Ce point de situation s’est déroulé à la boulangerie-pâtisserie Marie Blachère de Saint-Dié-des-Vosges. Si cet endroit a été choisi, c’est parce que c’est là que travaille Olena, Ukrainienne de 31 ans qui a fuit la guerre. Parlant couramment le français, une langue qu’elle a appris avant la guerre lors de précédents voyages en France, Olena a effectué elle même les démarches d’emploi. Elle a obtenu un CDI en tant que serveuse de boulangerie le 29 avril dernier. Une démarche d’insertion que l’on retrouve chez de nombreux déplacés ukrainiens dans les Vosges, comme il a été souligné cet après-midi. Nombreux aussi demandent à suivre des formations et suivent des cours de français afin de s’intégrer rapidement. A Saint-Dié-des-Vosges, ces cours sont dispensés au Centre Social Germaine-Tillion du quartier Saint-Roch.

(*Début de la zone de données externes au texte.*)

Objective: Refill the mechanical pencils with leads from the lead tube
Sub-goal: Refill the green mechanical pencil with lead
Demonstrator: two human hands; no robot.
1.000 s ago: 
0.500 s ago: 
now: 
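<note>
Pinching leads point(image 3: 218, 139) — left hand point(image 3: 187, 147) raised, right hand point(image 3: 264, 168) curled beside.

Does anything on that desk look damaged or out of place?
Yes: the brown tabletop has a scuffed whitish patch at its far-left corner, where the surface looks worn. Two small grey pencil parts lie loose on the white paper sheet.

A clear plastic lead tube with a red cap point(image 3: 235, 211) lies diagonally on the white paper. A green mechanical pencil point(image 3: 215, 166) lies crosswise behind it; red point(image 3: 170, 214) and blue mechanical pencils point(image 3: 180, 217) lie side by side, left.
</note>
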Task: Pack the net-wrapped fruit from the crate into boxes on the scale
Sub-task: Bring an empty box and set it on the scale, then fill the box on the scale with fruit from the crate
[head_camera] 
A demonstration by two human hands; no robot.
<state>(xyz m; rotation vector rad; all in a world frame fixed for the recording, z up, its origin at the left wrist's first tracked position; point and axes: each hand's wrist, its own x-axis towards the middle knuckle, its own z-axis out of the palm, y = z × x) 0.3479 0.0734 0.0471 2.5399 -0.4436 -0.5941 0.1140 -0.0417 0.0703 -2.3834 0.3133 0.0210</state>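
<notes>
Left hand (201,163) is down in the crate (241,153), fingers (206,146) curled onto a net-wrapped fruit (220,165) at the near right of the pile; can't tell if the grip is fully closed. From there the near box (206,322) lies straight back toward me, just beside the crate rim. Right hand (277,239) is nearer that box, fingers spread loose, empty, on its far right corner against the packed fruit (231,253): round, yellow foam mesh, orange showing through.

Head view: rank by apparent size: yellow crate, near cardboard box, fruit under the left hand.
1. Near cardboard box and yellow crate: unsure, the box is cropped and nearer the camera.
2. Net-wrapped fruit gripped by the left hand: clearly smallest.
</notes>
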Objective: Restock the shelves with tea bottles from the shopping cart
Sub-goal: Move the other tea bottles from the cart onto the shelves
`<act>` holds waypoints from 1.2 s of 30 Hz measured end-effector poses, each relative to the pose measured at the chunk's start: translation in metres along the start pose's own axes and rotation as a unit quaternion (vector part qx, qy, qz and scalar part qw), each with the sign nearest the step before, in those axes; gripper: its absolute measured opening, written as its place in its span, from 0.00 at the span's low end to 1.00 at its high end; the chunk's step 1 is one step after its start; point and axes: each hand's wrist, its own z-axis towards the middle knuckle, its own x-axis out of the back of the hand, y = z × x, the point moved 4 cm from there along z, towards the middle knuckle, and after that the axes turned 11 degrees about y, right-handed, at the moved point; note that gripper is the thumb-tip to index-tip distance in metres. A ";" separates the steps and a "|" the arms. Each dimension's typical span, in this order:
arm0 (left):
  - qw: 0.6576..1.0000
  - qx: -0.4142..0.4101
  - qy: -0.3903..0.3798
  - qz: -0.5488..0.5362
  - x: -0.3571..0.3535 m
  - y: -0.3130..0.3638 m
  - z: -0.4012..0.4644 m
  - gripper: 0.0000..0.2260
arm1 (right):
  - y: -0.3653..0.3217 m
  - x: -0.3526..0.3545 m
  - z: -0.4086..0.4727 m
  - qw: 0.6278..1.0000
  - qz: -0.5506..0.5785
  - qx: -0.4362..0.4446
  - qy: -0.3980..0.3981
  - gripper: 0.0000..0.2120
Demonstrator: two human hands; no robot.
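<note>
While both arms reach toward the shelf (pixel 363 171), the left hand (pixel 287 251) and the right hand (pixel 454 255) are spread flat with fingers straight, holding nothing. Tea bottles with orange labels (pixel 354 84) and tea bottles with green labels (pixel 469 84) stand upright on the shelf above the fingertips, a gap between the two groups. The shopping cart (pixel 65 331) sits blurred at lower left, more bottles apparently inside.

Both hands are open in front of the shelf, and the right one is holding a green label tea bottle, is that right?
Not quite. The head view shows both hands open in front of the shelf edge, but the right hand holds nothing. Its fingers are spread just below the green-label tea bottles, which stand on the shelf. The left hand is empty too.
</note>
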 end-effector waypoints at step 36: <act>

A ce jour, 499 déplacés ukrainiens, dont 200 mineurs, sont recensés dans le département des Vosges. 354 d’entre eux sont à ce jour accueillis chez des particuliers, sachant que les bailleurs sociaux comme Vosgelis et le Toit Vosgien se sont mobilisés pour proposer un accueil. « Les déplacés ukrainiens sont arrivés dans les Vosges soit par le biais d’associations, soit dans le cadre du desserrement du Bas-Rhin. De nombreuses personnes sont arrivées d’Ukraine à Strasbourg, avec une dernière arrivée collective le 22 mars. Un certain nombre de ces personnes a ensuite été réparti dans les villes et départements alentours, notamment celles et ceux qui avaient déjà des connaissances en France. Un guichet a été mis en place avec tous les partenaires qui apportent une contribution à cet effort de solidarité. Cet effort d’accueil colle bien à l’histoire de notre région, qui sait accueillir et intégrer » a déclaré préfet, tout en ajoutant que 131 des 200 mineurs déplacés sont aujourd’hui scolarisés ou en passe de l’être.

Si quelques-uns parmi les déplacés ukrainiens accueillis dans les Vosges souhaitent rester en France, la grande majorité d’entre eux a toutefois le regard tourné vers l’Ukraine et a exprimé le désir de rentrer après la guerre.

J.J.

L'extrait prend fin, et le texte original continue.